* **Collected data**

■ ■ ■ ■

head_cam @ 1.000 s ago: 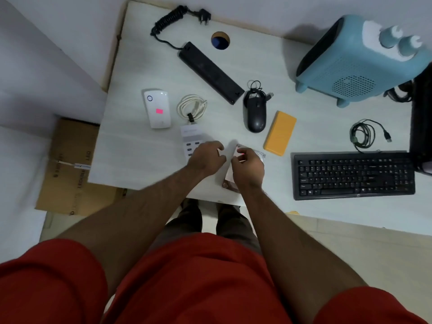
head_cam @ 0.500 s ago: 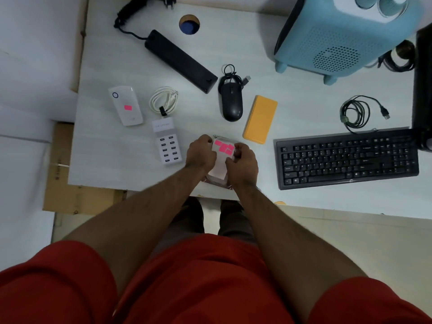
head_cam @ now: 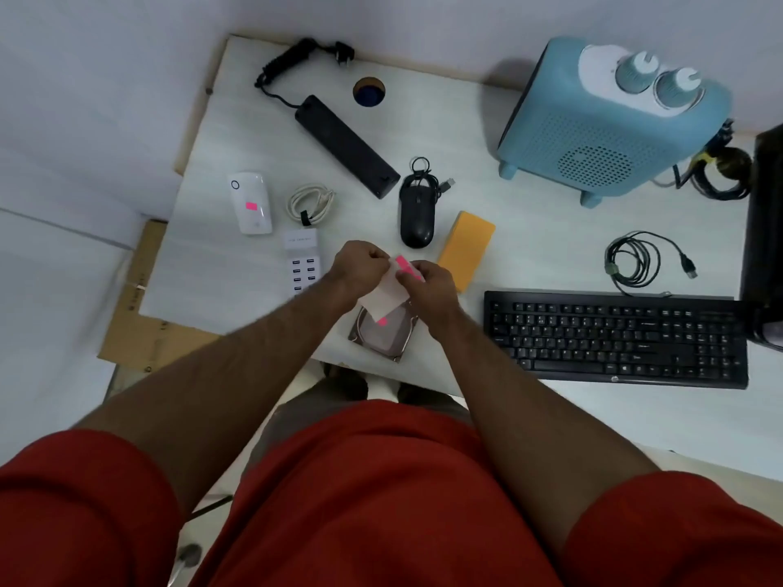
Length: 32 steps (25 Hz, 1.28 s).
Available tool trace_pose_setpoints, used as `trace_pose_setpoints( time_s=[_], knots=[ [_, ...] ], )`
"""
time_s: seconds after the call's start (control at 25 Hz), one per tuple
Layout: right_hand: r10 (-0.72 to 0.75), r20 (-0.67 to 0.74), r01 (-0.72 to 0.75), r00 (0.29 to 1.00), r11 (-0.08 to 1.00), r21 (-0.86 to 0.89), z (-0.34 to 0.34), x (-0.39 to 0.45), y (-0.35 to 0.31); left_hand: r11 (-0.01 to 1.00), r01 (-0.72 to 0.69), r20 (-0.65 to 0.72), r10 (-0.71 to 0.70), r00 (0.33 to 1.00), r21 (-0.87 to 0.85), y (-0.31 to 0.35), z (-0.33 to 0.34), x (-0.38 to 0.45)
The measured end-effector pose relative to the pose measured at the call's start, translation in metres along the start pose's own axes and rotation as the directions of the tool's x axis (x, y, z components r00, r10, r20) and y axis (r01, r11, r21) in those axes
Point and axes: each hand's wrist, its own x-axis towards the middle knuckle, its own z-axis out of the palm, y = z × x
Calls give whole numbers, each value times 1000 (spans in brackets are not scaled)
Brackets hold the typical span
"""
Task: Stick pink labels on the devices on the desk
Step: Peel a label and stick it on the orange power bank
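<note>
Both hands raised with label sheet [head_cam: 387,296], hard drive [head_cam: 383,332] uncovered

A white desk [head_cam: 500,125] stood pushed into a corner of plain pale walls [head_cam: 84,78], its cable hole [head_cam: 369,91] toward twelve o'clock. A flattened cardboard box [head_cam: 140,298] lay on the light floor [head_cam: 55,353] at nine o'clock. The light was soft and even.

white desk [head_cam: 529,230] carries keyboard [head_cam: 614,338], mouse [head_cam: 417,213], power strip [head_cam: 345,144], blue heater [head_cam: 610,125], hard drive [head_cam: 383,334].
</note>
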Motion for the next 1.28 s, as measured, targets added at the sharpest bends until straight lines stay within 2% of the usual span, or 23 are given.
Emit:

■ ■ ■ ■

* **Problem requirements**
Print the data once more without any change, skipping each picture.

* **Written response**
head_cam @ 1.000 s ago: 
head_cam @ 0.500 s ago: 
head_cam @ now: 
Length: 32 steps (25 Hz, 1.28 s).
Available tool trace_pose_setpoints, used as `trace_pose_setpoints( time_s=[_], knots=[ [_, ...] ], )`
"""
time_s: seconds after the call's start (control at 25 Hz), one per tuple
Layout: right_hand: r10 (-0.72 to 0.75), r20 (-0.67 to 0.74), r01 (-0.72 to 0.75), r00 (0.29 to 1.00), r11 (-0.08 to 1.00), r21 (-0.86 to 0.89), z (-0.34 to 0.34), x (-0.39 to 0.45), y (-0.35 to 0.31); left_hand: r11 (-0.01 to 1.00), r01 (-0.72 to 0.69), r20 (-0.65 to 0.72), r10 (-0.71 to 0.70), r00 (0.33 to 1.00), r21 (-0.87 to 0.85), y (-0.31 to 0.35), z (-0.33 to 0.34), x (-0.38 to 0.45)
The measured end-effector pose relative to the pose measured at the call's start, translation in metres along the start pose's own axes and rotation as the directions of the tool's x axis (x, y, z components r00, r10, r20) and y axis (r01, r11, r21) in those axes
Point and axes: each hand's wrist, its own x-axis towards the middle knuckle, its own z-axis out of the palm, y = z × x
Calls give whole numbers, each value times 1000 (spans in brackets are not scaled)
Brackets hold the typical span
"""
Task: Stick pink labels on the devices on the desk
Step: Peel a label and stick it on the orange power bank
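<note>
Both hands raised with label sheet [head_cam: 387,296], hard drive [head_cam: 383,332] uncovered

A white desk [head_cam: 500,125] stood pushed into a corner of plain pale walls [head_cam: 84,78], its cable hole [head_cam: 369,91] toward twelve o'clock. A flattened cardboard box [head_cam: 140,298] lay on the light floor [head_cam: 55,353] at nine o'clock. The light was soft and even.

white desk [head_cam: 529,230] carries keyboard [head_cam: 614,338], mouse [head_cam: 417,213], power strip [head_cam: 345,144], blue heater [head_cam: 610,125], hard drive [head_cam: 383,334].
</note>
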Motion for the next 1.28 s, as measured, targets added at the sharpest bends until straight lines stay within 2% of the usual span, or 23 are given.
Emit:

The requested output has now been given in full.